Proposal to Reinstate the Uptime Mission in the Shielded Expedition Incentivised Testnet

Thanks Chainflow and all other contributors for putting this proposal together. We at Citadel One are aligned with your reasoning and are in support of the initiative.

We’d like to take this chance to encourage the Namada team to conduct a thorough review of rules in the testnet. It is our opinion that the testnet could have benefited greatly from more transparency and clarity regarding participation and submission rules as we consider this crucial to retain and attract new contributors in the future.

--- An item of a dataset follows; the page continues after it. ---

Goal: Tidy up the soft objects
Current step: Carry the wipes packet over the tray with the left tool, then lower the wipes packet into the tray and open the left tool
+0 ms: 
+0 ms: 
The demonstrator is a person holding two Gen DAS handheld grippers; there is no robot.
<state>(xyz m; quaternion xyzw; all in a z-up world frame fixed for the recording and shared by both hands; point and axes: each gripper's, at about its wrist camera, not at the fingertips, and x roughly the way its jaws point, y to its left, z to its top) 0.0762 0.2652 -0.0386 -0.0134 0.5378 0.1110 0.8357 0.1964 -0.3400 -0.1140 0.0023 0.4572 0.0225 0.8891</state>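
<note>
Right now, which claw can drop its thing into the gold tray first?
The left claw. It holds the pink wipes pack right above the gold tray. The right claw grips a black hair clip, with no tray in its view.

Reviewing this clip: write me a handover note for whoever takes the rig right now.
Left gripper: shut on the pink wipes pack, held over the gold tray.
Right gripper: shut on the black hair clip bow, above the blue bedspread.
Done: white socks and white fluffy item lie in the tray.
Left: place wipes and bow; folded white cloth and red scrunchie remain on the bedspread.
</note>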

Regardless of the outcome here, we hope that we can use this as a learning opportunity for future events as we consider clearer guidelines and increased transparency important to maintain and increase contributions to Namada.

2 Likes

@ChainflowPOS and others, thanks for your attention to this matter. I’m finding that there’s too much written in this proposal and the topic thread for me to afford the attention that the matter deserves, so please consider replying clearly and concisely to the assertions we’ve made in the topic I’ve posted here: Concerns about uptime mission removals

I’ve also included post-mortem for the issues mentioned in Assertion 1 (the primary reason for our proposal to remove the uptime missions) here: Concerns about uptime mission removals - #5 by Gavin

1 Like

(Sharing reply here also for visibility)

Pruned passing the cometbft data directory through cosmprund, which makes it a little lighter. With the cosmprund I would say that the data can be lightened, which is what LavenderFive did.
Everything together doesn’t weigh much. I think the SE2 dir weighed less than 20GB when the SE ended.

Nodeify shared discord evidence of someone posting how they grabbed snap on 2/19 to get back up. Not much else to say.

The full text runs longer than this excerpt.